June 28, 2018
Federal Reserve releases results of Comprehensive Capital Analysis and Review (CCAR)
For release at 4:30 p.m. EDT
As part of its annual examination of the capital planning practices of the nation's largest banks, the Federal Reserve Board on Thursday did not object to the capital plans of 34 firms and objected to the capital plan of one firm.
Due in part to recent changes to the tax law that negatively affected capital levels, two firms will maintain their capital distributions at the levels they paid in recent years. Separately, one firm will be required to take certain steps regarding the management and analysis of its counterparty exposures under stress.
The Comprehensive Capital Analysis and Review, or CCAR, in its eighth year, evaluates the capital planning processes and capital adequacy of the largest U.S.-based bank holding companies, including the firms' planned capital actions, such as dividend payments and share buybacks. Strong capital levels act as a cushion to absorb losses and help ensure that banking organizations have the ability to lend to households and businesses even in times of stress.
"Even with one-time challenges posed by changes to the tax law, the CCAR results demonstrate that the largest banks have strong capital levels, and after making their approved capital distributions, would retain their ability to lend even in a severe recession," said Vice Chairman Randal K. Quarles.
When evaluating a firm's capital plan, the Board considers both quantitative and qualitative factors. Quantitative factors include a firm's projected capital ratios under a hypothetical scenario of severe economic and financial market stress. Qualitative factors include the strength of the firm's capital planning process, which incorporates risk management, internal controls, and governance practices that support the process.
This year, 18 of the largest and most complex banks were subject to both the quantitative and qualitative assessments. The 17 other firms in CCAR were subject only to the quantitative assessment. The Board may object to a capital plan based on quantitative or qualitative concerns.
The Board objected to the capital plan from DB USA Corporation due to qualitative concerns. Those concerns include material weaknesses in the firm's data capabilities and controls supporting its capital planning process, as well as weaknesses in its approaches and assumptions used to forecast revenues and losses under stress.

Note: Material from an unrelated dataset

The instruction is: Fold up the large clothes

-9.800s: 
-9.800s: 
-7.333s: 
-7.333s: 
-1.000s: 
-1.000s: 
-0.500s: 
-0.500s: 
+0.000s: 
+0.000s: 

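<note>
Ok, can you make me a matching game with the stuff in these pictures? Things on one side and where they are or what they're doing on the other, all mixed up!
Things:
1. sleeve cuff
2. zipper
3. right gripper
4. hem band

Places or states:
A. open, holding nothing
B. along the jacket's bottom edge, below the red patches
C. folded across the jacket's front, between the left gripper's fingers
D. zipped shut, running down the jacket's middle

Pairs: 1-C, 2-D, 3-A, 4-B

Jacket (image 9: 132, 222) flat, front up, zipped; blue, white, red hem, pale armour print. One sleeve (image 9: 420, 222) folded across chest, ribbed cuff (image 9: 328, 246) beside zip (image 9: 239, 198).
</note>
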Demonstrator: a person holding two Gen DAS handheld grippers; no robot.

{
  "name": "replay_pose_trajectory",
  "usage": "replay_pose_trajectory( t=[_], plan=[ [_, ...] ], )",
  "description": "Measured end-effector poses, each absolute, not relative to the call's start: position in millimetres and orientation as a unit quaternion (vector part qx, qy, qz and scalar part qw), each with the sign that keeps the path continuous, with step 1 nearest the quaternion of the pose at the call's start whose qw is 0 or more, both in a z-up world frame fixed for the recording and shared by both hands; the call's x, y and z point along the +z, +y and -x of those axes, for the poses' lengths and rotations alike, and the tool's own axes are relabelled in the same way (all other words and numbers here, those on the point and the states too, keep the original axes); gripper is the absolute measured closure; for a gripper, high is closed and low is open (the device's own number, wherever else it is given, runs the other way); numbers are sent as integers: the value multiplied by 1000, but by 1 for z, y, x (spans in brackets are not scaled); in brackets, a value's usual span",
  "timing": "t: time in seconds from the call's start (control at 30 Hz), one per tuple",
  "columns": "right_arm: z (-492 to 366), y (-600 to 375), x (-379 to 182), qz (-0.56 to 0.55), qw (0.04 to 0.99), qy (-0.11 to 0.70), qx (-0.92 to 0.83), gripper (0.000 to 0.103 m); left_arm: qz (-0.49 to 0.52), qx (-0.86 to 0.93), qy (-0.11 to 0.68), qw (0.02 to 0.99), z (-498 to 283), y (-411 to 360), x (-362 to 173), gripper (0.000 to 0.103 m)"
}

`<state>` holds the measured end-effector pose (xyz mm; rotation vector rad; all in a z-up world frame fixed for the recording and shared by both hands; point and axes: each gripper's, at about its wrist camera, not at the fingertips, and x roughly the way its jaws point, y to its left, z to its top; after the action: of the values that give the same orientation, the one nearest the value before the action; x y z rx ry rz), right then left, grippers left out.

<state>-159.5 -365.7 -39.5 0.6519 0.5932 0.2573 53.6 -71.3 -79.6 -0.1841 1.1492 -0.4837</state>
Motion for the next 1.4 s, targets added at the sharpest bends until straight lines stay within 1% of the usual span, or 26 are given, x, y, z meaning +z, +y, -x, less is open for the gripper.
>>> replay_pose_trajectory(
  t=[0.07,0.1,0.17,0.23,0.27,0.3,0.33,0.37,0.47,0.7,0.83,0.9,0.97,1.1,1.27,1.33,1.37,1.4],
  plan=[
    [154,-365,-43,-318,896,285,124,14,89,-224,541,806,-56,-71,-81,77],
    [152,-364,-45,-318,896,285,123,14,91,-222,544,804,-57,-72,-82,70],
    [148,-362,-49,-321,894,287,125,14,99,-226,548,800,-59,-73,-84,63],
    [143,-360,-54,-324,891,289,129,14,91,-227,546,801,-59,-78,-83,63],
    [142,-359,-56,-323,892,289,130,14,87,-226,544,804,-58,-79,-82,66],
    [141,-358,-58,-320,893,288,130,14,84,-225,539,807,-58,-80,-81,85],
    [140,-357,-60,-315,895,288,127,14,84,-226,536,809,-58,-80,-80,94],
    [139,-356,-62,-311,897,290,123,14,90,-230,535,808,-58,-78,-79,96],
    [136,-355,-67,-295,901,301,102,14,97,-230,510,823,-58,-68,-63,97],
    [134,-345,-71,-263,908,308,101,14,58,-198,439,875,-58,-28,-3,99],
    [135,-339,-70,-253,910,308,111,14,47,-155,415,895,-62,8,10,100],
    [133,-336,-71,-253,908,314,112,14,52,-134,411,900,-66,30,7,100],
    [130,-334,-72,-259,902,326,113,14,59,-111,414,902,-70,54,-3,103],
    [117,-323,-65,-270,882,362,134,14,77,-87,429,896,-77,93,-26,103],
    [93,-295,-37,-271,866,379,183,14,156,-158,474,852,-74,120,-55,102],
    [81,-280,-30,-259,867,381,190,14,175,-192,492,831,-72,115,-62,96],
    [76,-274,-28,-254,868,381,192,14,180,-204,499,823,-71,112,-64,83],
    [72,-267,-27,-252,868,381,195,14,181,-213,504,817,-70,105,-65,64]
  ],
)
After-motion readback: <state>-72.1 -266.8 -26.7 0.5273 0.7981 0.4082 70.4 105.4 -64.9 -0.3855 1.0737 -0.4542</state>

The Board issued a conditional non-objection to the capital plans of both Goldman Sachs and Morgan Stanley and both firms will maintain their capital distributions at the levels they paid in recent years, which will allow them to build capital over the next year. Each firm's capital ratios, under the capital plans they originally submitted and with the one-time capital reduction from the tax law changes, fell below required levels when subjected to the hypothetical scenario. This one-time reduction does not reflect a firm's performance under stress and firms can expect higher post-tax earnings going forward.
The Board also issued a conditional non-objection for the capital plan from State Street Corporation. The stress test revealed counterparty exposures that produced large losses under the hypothetical scenario, which assumes the default of a firm's largest counterparty under stress. The firm will be required to take certain steps regarding the management and analysis of its counterparty exposures under stress.
The Federal Reserve did not object to the capital plans of Ally Financial, Inc.; American Express Company; BB&T Corporation; BBVA Compass Bancshares, Inc.; BMO Financial Corp.; BNP Paribas USA; Bank of America Corporation; The Bank of New York Mellon Corporation; Barclays US LLC.; Capital One Financial Corporation; Citigroup, Inc.; Citizens Financial Group; Credit Suisse Holdings (USA); Discover Financial Services; Fifth Third Bancorp; HSBC North America Holdings, Inc.; Huntington Bancshares, Inc.; JP Morgan Chase & Co.; Keycorp; M&T Bank Corporation; MUFG Americas Holdings Corporation; Northern Trust Corp.; The PNC Financial Services Group, Inc.; RBC USA Holdco Corporation; Regions Financial Corporation; Santander Holdings USA, Inc.; SunTrust Banks, Inc.; TD Group US Holdings LLC; U.S. Bancorp; UBS Americas Holdings LLC; and Wells Fargo & Company.
U.S. firms have substantially increased their capital since the first round of stress tests led by the Federal Reserve in 2009. The common equity capital ratio--which compares high-quality capital to risk-weighted assets--of the 35 bank holding companies in the 2018 CCAR has more than doubled from 5.2 percent in the first quarter of 2009 to 12.3 percent in the fourth quarter of 2017. This reflects an increase of more than $800 billion in common equity capital to more than $1.2 trillion during the same period.